O ara ise Nabi'nin kızgın sesi duyuldu.

"Uğraşma benim evladımla Yaramaz yanıma gel."

Köpek efendisinin sesini duyup hemen kedi gibi Nabi'nin bacaklarına sırnaşmıştı. Falçata ise yavaşça ikilinin yanına geldi.

"Hadi açta kapıyı girerim."

Kız ekrana şifreyi girdiğinde evin kapısı açılmıştı. O anda Nabi eve adım atar atmaz sanki üstündeki o yükleri o kapının ardında bırakmış gibiydi. Asıl evi burası idi. Falçata da kızla beraber içeriye girdiğinde Nabi'nin tekrardan uyarı dolu sesi evin içinde yankılandı.
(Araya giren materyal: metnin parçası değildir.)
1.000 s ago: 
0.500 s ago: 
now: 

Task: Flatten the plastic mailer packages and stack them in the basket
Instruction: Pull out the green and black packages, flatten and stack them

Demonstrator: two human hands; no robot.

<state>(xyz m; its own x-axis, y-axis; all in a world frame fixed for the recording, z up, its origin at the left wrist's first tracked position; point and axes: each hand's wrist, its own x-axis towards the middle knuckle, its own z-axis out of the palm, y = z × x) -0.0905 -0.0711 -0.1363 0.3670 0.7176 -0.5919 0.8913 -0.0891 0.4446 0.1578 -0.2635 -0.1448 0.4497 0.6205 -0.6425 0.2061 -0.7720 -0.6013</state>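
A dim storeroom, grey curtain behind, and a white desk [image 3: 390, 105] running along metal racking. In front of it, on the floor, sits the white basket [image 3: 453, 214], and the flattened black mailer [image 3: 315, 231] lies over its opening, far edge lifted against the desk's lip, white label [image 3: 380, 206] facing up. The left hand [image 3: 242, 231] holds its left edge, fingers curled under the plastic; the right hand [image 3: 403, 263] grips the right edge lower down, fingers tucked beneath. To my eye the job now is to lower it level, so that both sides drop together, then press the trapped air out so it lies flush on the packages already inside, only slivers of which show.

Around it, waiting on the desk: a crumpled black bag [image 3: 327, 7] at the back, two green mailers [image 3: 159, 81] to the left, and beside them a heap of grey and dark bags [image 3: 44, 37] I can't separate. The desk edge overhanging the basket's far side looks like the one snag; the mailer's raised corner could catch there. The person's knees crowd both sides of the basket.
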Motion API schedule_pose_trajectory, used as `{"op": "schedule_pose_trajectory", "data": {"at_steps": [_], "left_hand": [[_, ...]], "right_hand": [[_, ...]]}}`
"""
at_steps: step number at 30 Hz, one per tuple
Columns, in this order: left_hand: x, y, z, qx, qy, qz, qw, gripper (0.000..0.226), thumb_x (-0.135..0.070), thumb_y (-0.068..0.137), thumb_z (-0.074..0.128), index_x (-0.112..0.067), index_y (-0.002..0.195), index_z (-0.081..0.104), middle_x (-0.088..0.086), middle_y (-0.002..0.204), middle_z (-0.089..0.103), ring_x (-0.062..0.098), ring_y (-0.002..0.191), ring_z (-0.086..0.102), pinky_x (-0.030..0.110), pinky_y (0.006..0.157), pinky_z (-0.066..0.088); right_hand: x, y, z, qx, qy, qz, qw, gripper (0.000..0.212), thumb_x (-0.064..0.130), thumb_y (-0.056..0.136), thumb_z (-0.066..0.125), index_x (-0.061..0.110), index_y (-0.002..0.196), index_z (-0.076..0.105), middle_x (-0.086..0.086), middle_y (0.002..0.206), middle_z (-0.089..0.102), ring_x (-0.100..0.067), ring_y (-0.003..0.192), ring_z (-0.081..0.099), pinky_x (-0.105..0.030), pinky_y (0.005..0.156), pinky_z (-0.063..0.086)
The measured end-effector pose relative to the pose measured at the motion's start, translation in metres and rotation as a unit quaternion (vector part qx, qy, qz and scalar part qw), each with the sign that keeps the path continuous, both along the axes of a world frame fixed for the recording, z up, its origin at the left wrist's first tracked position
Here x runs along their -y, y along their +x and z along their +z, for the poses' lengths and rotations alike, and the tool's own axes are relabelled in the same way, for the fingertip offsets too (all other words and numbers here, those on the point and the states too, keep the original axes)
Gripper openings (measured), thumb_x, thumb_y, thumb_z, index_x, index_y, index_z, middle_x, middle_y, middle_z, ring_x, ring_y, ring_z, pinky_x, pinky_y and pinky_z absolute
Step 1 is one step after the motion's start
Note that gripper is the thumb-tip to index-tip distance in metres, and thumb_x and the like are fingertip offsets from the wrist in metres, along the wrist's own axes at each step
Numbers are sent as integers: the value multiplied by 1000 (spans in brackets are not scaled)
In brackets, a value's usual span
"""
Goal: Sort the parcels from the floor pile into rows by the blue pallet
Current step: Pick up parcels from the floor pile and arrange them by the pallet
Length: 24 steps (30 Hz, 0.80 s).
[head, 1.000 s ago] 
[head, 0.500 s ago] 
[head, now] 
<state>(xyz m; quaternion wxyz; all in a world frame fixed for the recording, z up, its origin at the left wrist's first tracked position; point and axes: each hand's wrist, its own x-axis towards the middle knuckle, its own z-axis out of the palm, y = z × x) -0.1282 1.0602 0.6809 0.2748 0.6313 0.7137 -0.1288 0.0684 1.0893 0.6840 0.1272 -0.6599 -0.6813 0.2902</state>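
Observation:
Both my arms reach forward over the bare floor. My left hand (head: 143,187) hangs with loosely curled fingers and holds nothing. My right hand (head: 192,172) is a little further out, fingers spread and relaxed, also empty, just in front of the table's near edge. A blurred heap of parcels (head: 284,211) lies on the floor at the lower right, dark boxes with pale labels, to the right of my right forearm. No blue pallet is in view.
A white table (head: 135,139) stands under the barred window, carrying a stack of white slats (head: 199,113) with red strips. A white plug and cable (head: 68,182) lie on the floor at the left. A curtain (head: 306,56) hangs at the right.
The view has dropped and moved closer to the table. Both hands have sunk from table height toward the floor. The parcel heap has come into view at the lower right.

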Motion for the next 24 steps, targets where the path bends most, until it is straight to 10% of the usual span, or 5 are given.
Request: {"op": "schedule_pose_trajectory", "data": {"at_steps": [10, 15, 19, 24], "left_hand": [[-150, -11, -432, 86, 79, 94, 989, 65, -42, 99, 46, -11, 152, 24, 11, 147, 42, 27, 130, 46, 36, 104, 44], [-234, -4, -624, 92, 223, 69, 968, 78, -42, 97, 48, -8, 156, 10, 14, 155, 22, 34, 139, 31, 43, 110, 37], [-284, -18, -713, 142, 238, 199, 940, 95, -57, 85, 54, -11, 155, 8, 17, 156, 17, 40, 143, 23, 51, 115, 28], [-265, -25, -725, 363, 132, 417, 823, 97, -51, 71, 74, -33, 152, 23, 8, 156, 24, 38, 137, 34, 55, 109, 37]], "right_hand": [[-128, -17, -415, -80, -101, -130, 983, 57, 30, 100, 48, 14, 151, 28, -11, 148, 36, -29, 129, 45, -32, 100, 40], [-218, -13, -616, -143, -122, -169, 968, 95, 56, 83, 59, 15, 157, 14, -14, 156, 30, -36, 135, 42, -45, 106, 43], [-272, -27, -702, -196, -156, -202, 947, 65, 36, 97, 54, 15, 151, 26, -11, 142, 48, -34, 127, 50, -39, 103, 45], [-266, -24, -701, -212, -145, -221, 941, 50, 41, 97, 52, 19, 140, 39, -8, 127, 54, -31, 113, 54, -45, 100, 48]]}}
"O ayakkabılarını çıkarmadan evime giremezsin!"

Falçata şaşkınca önce ayağına sonra arkası dönük kıza baktı.

"Yok yok senin kesin arkada bir yerlerde gözün var."

"Gözüm kör Falçata bey, kulaklarım sağır değil herhalde."

Kızın son lafıyla arkasında bakakalan Falçata başını olumsuz bir şekilde sallayıp ayakkabılarını direkt çıkarıp içeriye girdi. Ev bıraktıkları gibiydi. Nabi'nin peşinden giden Falçata kızın kanepeye rahat bir şekilde uzadığını görünce şaşırdı.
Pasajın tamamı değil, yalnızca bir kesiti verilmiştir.